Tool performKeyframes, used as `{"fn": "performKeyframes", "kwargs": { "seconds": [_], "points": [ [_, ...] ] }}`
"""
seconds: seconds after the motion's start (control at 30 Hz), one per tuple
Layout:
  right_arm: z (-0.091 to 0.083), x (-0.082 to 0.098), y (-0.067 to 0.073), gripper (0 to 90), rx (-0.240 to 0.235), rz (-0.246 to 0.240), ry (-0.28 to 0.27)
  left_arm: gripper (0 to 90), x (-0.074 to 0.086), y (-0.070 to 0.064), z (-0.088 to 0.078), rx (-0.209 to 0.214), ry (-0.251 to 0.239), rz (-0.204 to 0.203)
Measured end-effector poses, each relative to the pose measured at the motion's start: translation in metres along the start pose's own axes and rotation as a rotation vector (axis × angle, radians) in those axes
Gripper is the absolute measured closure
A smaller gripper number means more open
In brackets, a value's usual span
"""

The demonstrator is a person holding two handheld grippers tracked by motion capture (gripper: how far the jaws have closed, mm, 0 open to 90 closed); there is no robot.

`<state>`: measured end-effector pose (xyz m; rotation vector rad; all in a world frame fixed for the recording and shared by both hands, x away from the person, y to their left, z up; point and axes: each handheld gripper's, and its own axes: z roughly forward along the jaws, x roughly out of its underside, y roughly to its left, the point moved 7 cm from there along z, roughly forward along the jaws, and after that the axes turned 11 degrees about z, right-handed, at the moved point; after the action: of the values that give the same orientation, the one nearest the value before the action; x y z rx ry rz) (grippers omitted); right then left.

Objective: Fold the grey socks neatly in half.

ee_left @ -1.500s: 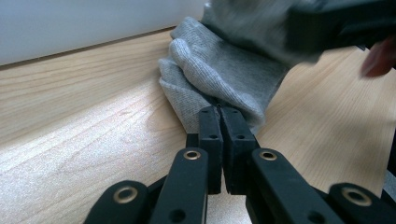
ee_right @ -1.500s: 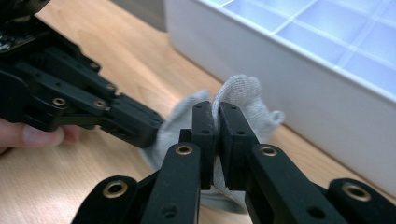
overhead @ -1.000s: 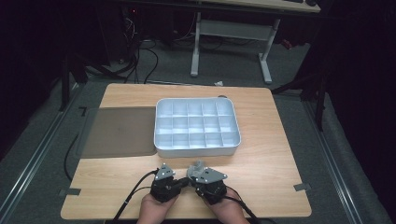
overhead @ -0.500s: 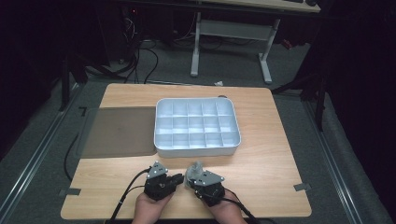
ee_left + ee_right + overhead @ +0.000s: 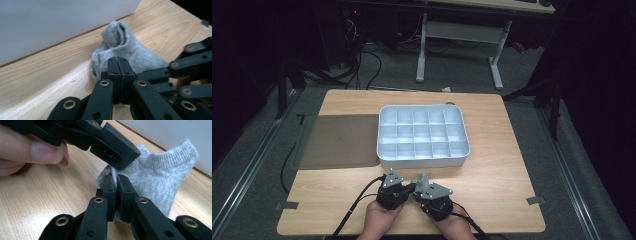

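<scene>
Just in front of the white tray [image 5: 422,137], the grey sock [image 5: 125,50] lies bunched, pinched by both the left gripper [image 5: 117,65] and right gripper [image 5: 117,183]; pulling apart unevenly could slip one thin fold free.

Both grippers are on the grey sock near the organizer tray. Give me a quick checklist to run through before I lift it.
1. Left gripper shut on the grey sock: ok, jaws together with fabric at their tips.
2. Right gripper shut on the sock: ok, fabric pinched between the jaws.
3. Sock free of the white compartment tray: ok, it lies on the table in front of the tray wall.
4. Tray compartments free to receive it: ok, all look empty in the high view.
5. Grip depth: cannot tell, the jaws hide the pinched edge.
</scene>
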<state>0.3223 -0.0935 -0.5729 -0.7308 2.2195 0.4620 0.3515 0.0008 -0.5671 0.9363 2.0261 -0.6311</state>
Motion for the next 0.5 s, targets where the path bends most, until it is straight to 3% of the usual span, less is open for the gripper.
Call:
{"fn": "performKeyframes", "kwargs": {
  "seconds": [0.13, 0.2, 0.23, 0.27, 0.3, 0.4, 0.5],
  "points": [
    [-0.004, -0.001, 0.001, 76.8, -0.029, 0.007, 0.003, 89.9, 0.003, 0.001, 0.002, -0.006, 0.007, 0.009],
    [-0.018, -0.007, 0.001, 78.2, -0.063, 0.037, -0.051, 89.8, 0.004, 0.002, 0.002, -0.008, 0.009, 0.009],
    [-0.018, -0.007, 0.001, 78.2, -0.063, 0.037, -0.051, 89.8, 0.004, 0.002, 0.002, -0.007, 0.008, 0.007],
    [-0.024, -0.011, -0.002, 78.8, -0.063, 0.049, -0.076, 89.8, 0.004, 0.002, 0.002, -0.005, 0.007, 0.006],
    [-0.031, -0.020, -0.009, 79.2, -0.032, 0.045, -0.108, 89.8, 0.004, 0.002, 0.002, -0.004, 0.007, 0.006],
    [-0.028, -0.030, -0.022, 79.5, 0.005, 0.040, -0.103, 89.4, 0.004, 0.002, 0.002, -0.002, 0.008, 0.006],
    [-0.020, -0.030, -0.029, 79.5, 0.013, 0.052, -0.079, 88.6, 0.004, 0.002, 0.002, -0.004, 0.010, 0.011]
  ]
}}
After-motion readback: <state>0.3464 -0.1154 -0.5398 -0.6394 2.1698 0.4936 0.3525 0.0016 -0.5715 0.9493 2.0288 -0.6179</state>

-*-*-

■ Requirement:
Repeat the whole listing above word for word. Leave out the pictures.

■ Reply:
Tool performKeyframes, used as `{"fn": "performKeyframes", "kwargs": { "seconds": [_], "points": [ [_, ...] ] }}`
"""
seconds: seconds after the motion's start (control at 30 Hz), one per tuple
Layout:
  right_arm: z (-0.091 to 0.083), x (-0.082 to 0.098), y (-0.067 to 0.073), gripper (0 to 90), rx (-0.240 to 0.235), rz (-0.246 to 0.240), ry (-0.28 to 0.27)
  left_arm: gripper (0 to 90), x (-0.074 to 0.086), y (-0.070 to 0.064), z (-0.088 to 0.078), rx (-0.209 to 0.214), ry (-0.251 to 0.239), rz (-0.204 to 0.203)
Measured end-effector poses, each relative to the pose measured at the motion's start: translation in metres along the start pose's own axes and rotation as a rotation vector (axis × angle, radians) in those axes
Gripper is the absolute measured closure
A smaller gripper number means more open
In brackets, a value's usual span
"""

The demonstrator is a person holding two handheld grippers tracked by motion capture (gripper: how far the jaws have closed, mm, 0 open to 90 closed); there is no robot.

`<state>`: measured end-effector pose (xyz m; rotation vector rad; all in a world frame fixed for the recording and shared by both hands, x away from the person, y to their left, z up; point and axes: each handheld gripper's, and its own axes: z roughly forward along the jaws, x roughly out of its underside, y roughly to its left, the point moved 7 cm from there along z, roughly forward along the jaws, and after that the axes turned 11 degrees about z, right-handed, at the moved point; after the action: of the values that give the same orientation, the one nearest the value before the action; x y z rx ry rz) (grippers omitted); right then left.

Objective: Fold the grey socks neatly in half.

ee_left @ -1.500s: 
ee_right @ -1.500s: 
overhead @ -1.000s: 
overhead @ -0.500s: 
ee_left + ee_right + overhead @ +0.000s: 

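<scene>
Just in front of the white tray [image 5: 422,137], the grey sock [image 5: 125,50] lies bunched, pinched by both the left gripper [image 5: 117,65] and right gripper [image 5: 117,183]; pulling apart unevenly could slip one thin fold free.

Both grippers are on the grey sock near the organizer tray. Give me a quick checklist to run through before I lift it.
1. Left gripper shut on the grey sock: ok, jaws together with fabric at their tips.
2. Right gripper shut on the sock: ok, fabric pinched between the jaws.
3. Sock free of the white compartment tray: ok, it lies on the table in front of the tray wall.
4. Tray compartments free to receive it: ok, all look empty in the high view.
5. Grip depth: cannot tell, the jaws hide the pinched edge.
</scene>
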<state>0.3223 -0.0935 -0.5729 -0.7308 2.2195 0.4620 0.3515 0.0008 -0.5671 0.9363 2.0261 -0.6311</state>
Motion for the next 0.5 s, targets where the path bends most, until it is straight to 3% of the usual span, less is open for the gripper.
Call:
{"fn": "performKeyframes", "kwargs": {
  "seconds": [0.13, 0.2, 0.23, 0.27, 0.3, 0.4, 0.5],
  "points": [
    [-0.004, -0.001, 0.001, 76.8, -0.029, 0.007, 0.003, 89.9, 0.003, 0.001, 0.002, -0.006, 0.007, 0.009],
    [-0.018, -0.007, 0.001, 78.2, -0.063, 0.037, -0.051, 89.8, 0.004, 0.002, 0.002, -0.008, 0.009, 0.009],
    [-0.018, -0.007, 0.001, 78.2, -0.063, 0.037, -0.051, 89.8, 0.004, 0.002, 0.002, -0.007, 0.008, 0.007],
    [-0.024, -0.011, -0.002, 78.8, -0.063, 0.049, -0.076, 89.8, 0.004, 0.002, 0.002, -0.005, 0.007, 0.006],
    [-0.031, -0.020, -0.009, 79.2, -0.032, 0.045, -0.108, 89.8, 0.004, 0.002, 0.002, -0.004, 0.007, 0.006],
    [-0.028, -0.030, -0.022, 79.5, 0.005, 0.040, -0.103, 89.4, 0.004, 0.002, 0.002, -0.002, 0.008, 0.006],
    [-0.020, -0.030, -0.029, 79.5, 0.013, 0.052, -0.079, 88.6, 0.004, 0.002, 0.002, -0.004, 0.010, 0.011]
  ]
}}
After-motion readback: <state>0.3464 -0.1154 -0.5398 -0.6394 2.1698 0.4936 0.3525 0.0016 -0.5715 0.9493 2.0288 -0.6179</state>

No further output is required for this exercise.